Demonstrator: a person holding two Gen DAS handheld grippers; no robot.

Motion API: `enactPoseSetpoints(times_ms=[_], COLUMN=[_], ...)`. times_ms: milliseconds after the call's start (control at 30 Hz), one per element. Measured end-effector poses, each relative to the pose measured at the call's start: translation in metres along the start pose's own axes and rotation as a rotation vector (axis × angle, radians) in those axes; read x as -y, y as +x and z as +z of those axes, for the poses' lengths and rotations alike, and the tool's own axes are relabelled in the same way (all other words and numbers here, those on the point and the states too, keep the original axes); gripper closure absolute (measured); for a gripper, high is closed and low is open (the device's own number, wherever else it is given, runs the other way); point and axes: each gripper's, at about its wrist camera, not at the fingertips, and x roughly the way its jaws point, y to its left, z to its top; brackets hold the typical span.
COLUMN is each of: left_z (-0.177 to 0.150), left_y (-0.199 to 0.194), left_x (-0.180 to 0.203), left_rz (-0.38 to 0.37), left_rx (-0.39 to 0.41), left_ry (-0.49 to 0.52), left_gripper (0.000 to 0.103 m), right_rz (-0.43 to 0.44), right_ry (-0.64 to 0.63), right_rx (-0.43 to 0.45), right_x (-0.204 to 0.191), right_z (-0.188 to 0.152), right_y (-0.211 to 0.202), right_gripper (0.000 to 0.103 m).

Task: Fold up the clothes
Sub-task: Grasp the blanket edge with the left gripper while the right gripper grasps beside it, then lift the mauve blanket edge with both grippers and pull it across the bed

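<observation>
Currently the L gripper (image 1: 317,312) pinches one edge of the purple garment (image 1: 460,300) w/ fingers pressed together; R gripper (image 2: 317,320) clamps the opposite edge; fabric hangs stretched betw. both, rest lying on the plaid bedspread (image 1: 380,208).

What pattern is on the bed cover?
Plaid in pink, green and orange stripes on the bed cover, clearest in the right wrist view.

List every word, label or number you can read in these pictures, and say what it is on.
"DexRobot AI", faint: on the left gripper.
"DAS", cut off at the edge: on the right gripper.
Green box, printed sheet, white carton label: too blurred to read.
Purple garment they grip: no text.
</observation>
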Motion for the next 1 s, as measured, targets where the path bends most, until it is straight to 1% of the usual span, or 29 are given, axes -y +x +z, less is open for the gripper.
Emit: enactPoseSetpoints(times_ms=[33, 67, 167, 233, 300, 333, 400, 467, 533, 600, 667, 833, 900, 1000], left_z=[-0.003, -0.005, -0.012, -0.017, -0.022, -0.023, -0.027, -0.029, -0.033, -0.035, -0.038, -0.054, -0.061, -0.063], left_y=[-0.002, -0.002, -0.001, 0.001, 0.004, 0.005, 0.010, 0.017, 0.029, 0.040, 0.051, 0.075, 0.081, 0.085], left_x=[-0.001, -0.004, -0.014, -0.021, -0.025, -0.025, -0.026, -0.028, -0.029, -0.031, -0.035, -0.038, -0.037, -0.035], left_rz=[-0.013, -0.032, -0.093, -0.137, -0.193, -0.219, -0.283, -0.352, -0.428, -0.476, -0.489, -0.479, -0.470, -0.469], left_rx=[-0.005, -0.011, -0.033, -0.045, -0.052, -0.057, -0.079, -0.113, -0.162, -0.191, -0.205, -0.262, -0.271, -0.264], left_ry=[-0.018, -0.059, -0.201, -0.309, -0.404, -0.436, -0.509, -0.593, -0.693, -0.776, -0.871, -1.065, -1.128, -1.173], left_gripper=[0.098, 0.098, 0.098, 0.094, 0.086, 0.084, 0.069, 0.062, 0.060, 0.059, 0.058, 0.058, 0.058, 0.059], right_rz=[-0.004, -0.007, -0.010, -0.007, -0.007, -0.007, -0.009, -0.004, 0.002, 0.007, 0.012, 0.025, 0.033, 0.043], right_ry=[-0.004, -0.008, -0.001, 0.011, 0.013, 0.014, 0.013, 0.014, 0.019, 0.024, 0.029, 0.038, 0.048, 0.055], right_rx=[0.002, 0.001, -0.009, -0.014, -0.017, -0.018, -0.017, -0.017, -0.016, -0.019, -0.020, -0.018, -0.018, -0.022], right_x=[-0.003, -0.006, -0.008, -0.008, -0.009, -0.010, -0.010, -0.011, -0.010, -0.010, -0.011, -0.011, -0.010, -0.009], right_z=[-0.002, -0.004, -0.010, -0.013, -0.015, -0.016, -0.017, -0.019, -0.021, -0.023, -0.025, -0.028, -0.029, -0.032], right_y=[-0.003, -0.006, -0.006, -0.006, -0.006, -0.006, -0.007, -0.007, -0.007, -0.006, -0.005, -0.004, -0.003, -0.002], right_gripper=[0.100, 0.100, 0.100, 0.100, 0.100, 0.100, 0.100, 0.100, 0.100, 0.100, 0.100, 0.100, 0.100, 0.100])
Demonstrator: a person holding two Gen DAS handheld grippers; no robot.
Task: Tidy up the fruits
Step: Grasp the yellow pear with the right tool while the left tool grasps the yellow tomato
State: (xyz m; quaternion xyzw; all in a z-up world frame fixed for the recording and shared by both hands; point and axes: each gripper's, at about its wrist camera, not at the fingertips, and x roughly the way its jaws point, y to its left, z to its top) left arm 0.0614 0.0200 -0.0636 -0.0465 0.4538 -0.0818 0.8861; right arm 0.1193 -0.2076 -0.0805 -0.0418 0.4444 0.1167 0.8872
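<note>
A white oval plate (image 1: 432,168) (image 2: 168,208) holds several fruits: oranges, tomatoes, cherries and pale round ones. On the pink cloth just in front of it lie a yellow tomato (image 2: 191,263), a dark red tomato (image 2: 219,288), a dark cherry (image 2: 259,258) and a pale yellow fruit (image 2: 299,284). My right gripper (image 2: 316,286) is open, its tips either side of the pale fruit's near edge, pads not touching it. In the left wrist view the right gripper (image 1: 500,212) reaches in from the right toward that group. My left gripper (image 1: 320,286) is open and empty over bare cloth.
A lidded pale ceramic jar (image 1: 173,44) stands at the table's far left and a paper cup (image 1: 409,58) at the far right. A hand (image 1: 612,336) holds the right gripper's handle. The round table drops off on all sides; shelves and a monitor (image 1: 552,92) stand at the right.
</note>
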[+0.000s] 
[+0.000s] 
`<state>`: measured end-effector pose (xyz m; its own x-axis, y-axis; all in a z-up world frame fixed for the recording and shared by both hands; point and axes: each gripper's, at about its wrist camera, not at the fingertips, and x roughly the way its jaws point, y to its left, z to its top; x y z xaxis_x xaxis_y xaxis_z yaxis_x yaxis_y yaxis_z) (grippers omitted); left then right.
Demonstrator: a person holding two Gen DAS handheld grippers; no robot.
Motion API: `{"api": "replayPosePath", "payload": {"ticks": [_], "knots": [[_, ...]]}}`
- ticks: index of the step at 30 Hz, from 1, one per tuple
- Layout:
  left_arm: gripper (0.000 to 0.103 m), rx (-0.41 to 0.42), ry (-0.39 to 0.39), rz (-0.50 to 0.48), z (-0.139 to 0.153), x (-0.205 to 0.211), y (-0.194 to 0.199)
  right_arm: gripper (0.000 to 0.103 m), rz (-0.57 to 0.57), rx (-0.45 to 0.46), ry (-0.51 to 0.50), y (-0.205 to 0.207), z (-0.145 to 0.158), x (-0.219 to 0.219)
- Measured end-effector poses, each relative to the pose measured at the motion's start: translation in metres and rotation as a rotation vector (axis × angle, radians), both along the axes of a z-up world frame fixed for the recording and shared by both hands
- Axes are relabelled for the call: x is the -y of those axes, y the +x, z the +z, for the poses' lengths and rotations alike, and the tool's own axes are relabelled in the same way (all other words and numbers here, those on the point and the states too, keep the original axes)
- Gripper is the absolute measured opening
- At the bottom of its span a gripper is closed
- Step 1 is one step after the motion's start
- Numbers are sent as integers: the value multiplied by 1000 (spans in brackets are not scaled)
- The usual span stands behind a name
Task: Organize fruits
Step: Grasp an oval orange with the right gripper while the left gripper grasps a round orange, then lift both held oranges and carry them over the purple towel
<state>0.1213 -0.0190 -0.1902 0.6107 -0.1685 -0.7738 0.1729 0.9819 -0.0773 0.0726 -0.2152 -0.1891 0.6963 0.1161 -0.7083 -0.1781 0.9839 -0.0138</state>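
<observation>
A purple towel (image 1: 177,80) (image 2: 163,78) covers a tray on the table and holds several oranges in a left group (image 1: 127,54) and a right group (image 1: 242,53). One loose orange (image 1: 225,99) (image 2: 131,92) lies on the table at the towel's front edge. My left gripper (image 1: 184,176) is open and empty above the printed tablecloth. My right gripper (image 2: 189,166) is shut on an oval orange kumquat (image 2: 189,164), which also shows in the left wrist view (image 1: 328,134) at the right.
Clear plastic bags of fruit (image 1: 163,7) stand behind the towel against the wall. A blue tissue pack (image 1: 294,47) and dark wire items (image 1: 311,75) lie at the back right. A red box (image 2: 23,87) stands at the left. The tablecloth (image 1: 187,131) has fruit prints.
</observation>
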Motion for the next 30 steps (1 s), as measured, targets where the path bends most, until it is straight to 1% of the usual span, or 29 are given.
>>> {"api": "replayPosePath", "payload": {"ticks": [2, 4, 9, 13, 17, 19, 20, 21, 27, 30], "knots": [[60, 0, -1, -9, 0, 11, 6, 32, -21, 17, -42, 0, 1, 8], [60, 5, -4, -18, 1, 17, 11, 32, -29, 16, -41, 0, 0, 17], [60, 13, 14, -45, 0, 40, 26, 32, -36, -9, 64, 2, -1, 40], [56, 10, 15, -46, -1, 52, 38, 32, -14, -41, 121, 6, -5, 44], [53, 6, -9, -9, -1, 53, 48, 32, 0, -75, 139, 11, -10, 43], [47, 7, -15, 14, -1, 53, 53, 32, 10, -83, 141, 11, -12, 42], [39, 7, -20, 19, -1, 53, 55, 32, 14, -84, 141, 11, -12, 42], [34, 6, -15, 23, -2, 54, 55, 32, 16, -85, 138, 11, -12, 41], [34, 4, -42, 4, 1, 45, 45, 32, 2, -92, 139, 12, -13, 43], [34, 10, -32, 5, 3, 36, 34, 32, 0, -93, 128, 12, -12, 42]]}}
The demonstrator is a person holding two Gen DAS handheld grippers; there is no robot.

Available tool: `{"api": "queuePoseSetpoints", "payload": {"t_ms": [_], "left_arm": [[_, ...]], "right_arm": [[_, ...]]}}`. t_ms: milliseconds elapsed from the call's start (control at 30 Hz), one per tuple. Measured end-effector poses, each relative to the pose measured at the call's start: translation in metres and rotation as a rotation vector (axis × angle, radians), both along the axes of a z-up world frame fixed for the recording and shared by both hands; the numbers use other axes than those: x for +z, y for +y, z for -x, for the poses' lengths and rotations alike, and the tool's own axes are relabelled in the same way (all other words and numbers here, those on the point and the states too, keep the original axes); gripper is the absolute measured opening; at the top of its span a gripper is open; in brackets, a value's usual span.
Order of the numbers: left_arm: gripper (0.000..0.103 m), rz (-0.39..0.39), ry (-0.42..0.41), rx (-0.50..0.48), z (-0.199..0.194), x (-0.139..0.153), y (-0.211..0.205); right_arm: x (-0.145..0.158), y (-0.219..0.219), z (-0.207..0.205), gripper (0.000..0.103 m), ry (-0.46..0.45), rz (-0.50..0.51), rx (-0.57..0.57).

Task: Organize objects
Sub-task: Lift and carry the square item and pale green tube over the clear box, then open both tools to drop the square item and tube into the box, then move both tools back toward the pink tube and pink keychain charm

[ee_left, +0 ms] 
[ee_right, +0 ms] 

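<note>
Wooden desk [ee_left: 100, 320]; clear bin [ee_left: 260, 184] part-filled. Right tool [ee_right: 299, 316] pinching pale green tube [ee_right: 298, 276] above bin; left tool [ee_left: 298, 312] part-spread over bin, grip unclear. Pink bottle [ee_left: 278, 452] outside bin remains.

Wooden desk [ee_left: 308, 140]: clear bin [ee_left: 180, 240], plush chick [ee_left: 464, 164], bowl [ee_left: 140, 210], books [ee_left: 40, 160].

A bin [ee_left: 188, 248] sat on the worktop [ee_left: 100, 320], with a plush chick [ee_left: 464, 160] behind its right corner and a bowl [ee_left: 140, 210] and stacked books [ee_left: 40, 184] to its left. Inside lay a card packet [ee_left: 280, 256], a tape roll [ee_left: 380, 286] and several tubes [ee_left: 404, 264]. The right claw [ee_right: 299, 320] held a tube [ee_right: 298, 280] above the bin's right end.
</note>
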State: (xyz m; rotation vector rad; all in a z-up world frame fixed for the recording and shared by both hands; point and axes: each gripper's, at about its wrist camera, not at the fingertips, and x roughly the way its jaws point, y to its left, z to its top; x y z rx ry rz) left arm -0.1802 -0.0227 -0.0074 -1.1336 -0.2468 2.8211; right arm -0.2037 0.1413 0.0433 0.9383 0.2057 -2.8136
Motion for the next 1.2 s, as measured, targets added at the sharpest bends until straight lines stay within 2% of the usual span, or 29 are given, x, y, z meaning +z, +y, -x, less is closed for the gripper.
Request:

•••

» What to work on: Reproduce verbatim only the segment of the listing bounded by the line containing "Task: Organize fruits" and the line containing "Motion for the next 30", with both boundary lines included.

» Task response:
Task: Organize fruits
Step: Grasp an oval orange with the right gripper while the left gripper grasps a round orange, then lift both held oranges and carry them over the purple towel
<state>0.1213 -0.0190 -0.1902 0.6107 -0.1685 -0.7738 0.1729 0.9819 -0.0773 0.0726 -0.2152 -0.1891 0.6963 0.1161 -0.7083 -0.1781 0.9839 -0.0138</state>
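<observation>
A purple towel (image 1: 177,80) (image 2: 163,78) covers a tray on the table and holds several oranges in a left group (image 1: 127,54) and a right group (image 1: 242,53). One loose orange (image 1: 225,99) (image 2: 131,92) lies on the table at the towel's front edge. My left gripper (image 1: 184,176) is open and empty above the printed tablecloth. My right gripper (image 2: 189,166) is shut on an oval orange kumquat (image 2: 189,164), which also shows in the left wrist view (image 1: 328,134) at the right.
Clear plastic bags of fruit (image 1: 163,7) stand behind the towel against the wall. A blue tissue pack (image 1: 294,47) and dark wire items (image 1: 311,75) lie at the back right. A red box (image 2: 23,87) stands at the left. The tablecloth (image 1: 187,131) has fruit prints.
</observation>
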Motion for the next 30 steps (1 s), as measured, targets where the path bends most, until it is straight to 1% of the usual span, or 29 are given.

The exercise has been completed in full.